Sometimes after someone survives a disease or situation which their peers did not overcome, the negative emotions that come with the mourning turn inward.
The world of drug abuse can be lonely, but many times addicts dissent together. And while some recover, their friends or family may not. They may suffer relapse, or even die. In that event, recovering addicts who once engaged in drug use with a diseased person may view themselves as culpable partner in their disintegration.
This sort of thought-process in general—the blame game—is never rational. In the midst of drug abuse recovery, our minds are chaotic, and we’re more vulnerable than ever to this sort of distorted thinking.

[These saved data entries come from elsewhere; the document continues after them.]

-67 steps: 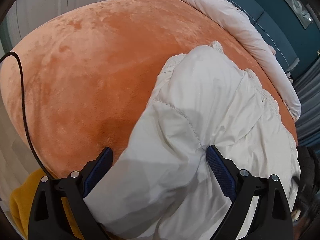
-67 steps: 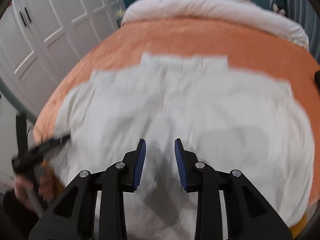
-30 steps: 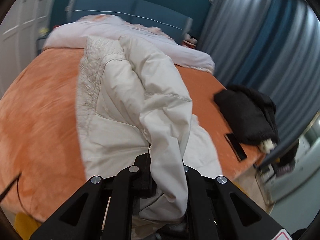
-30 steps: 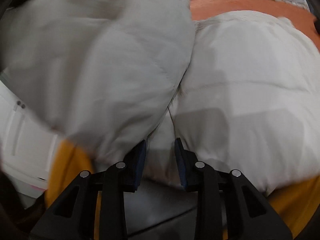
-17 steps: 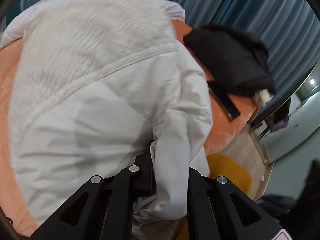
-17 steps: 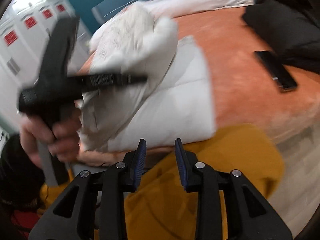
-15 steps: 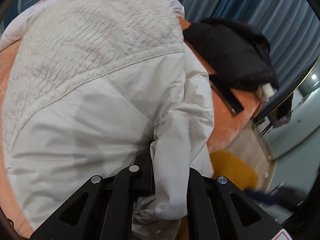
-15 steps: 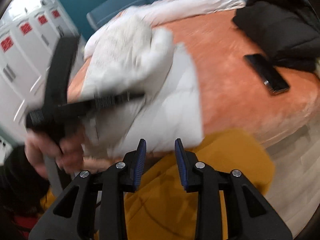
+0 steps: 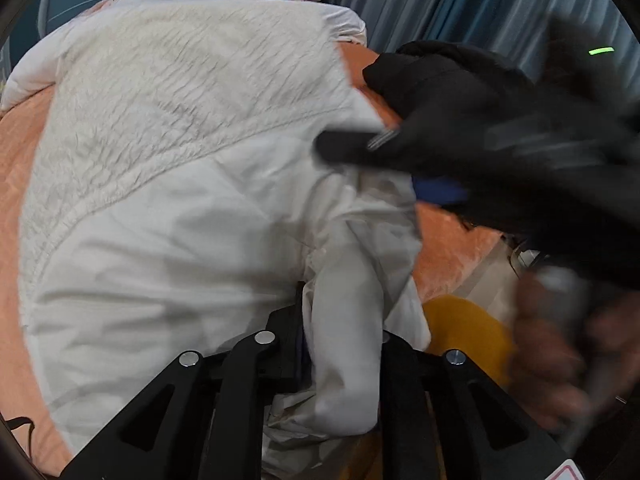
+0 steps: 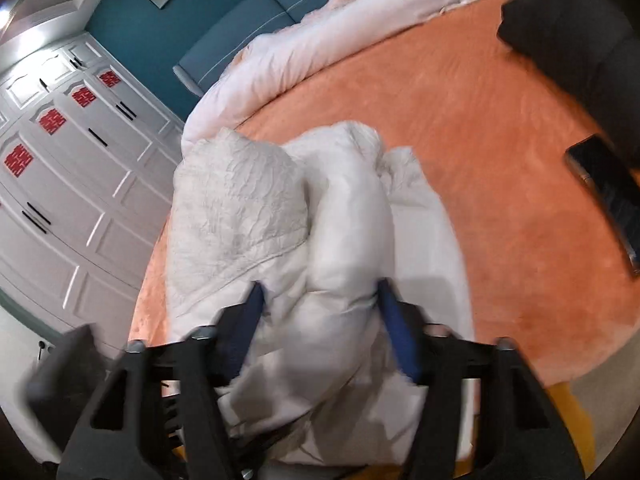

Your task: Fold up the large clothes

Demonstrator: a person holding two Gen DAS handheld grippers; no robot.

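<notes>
Since half a second ago the right gripper (image 10: 320,320) has swung onto the white padded coat (image 9: 168,184) on the orange bed (image 10: 500,152), jaws widening astride a fold. Left gripper (image 9: 340,344), easing open, still pinches a sleeve; its pads are hidden.

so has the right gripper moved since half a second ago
Yes. The right gripper was over the yellow cloth off the edge of the orange bed; it now straddles the white padded coat on the bed, its jaws having just been opening.
</notes>
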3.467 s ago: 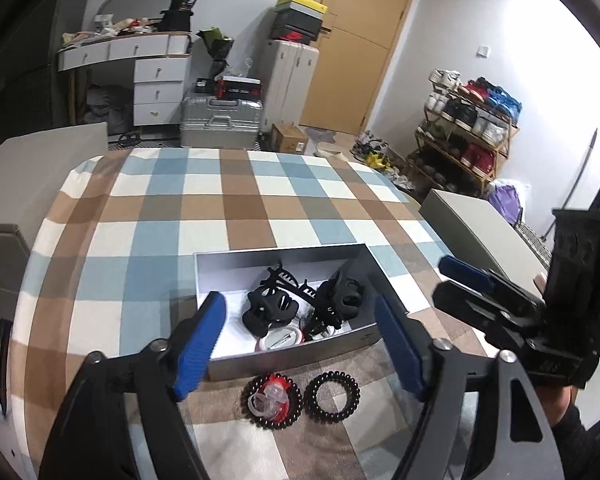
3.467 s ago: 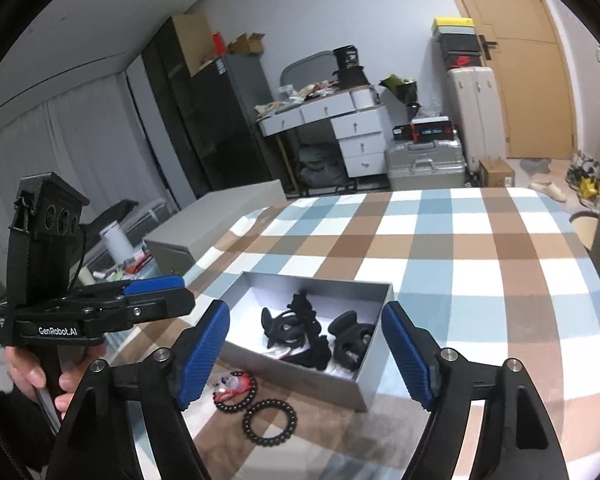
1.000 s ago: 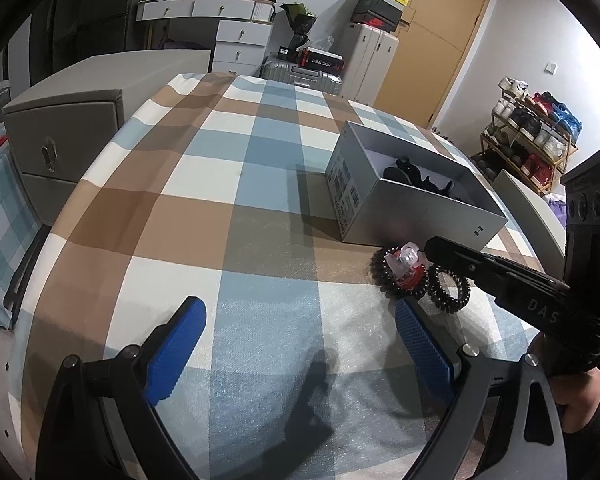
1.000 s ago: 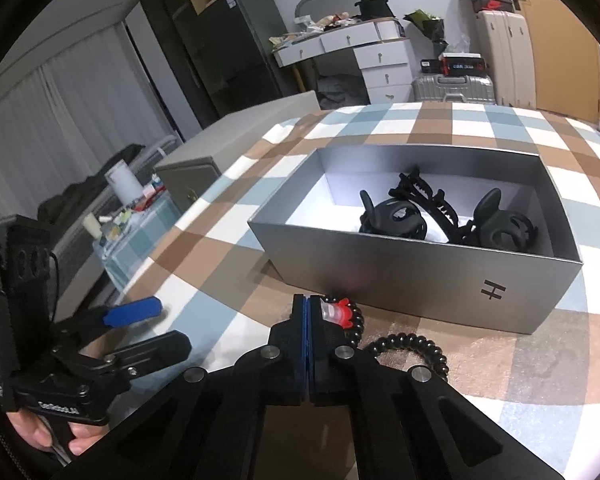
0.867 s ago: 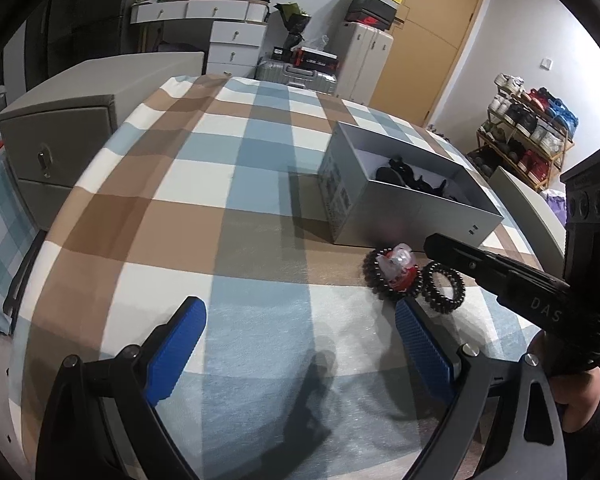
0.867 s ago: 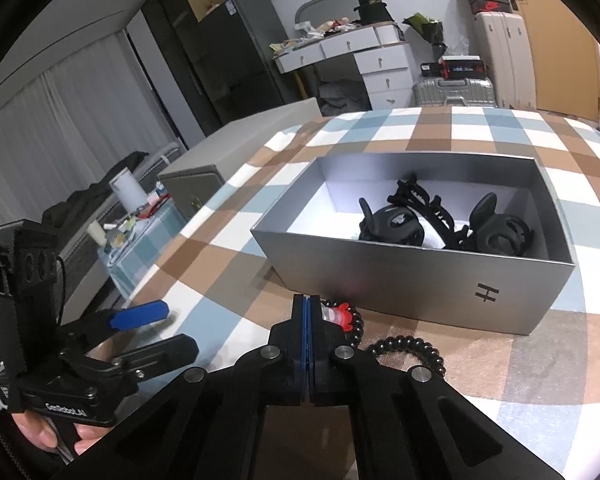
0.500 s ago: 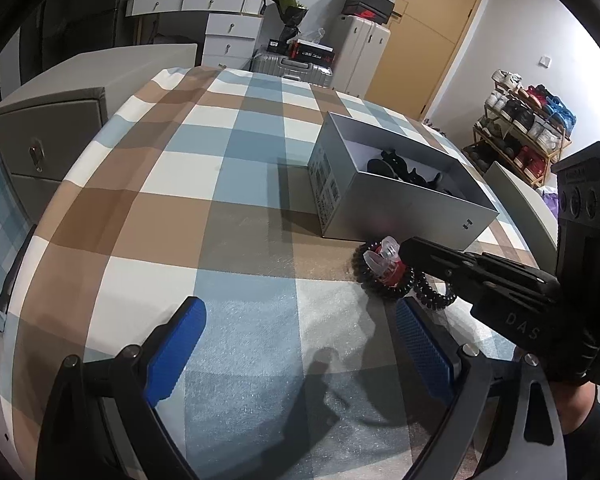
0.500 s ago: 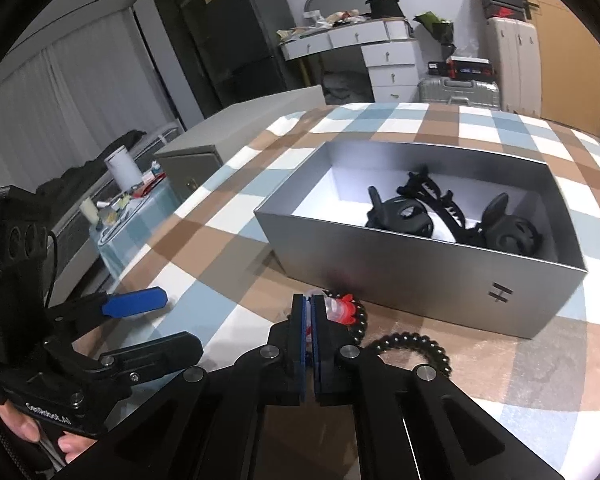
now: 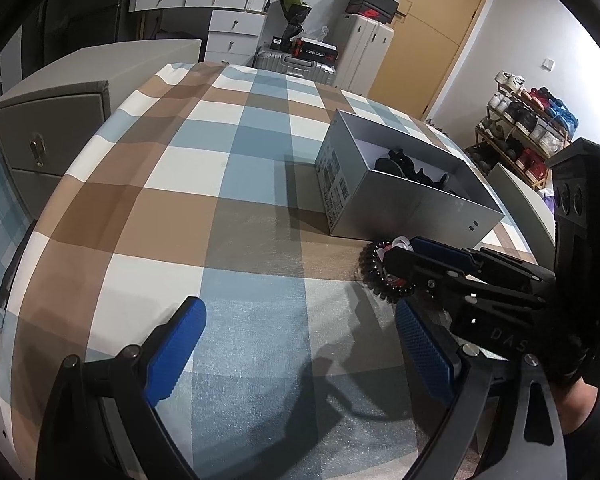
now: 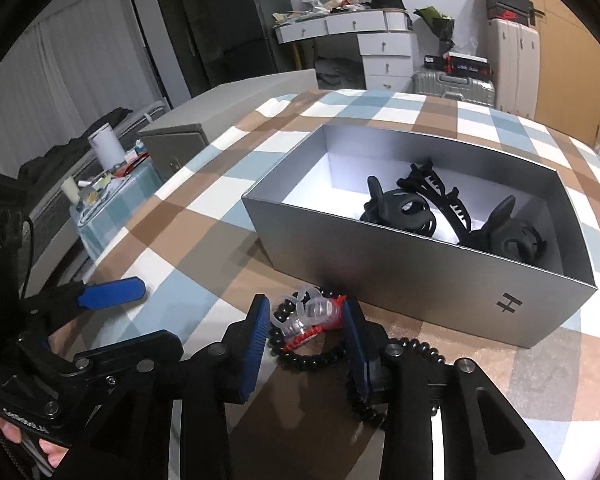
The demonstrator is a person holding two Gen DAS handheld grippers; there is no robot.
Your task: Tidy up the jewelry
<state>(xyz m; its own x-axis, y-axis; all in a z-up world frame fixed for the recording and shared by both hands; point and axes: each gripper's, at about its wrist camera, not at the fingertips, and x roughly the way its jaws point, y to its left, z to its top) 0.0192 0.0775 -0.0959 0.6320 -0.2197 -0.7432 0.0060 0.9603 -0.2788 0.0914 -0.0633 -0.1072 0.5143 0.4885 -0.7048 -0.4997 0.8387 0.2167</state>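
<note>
Your right gripper (image 10: 304, 330) sits low over the checked surface (image 10: 204, 216), its blue pads parted to either side of a black beaded bracelet (image 10: 300, 356) that lies just in front of the grey box (image 10: 420, 280). A small clear and red piece (image 10: 312, 316) rests inside the bracelet's ring, between the pads. The pads flank the ring but do not press on it, so the gripper has hold of nothing.

A second black beaded ring (image 10: 416, 350) lies to the right, mostly hidden under the gripper's right finger; only part of its arc shows. Inside the box are black hair claw clips (image 10: 404, 208), tangled together so that their number is hard to tell.

Your left gripper (image 9: 300, 344) hovers wide open and empty over the surface, well short of the bracelet (image 9: 374, 276). In that view the right gripper (image 9: 400, 254) covers much of the bracelet.
</note>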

On some level—a manageable one—survivor’s guilt may help an addict by putting into perspective the seriousness of the situation they once made for themselves. A wake up call, some call it. Often times it comes before our recovery, serving as the final push to get better. But while a certain amount of survivor’s guilt can be considered normal, it becomes a problem when it lasts too long, and manifests too powerfully, to continue forward in the recovery process, out of guilt zone and into optimism.
Just because you’re striving toward goals and achievements once again doesn’t mean you’ve recovered—not if you don’t feel good. If survivor’s guilt takes doesn’t seem to be going away, tackle the problem from the inside out. Try your best to surround yourself with others—friends, family, a counselor or a psychologist—with whom you can speak about your feelings.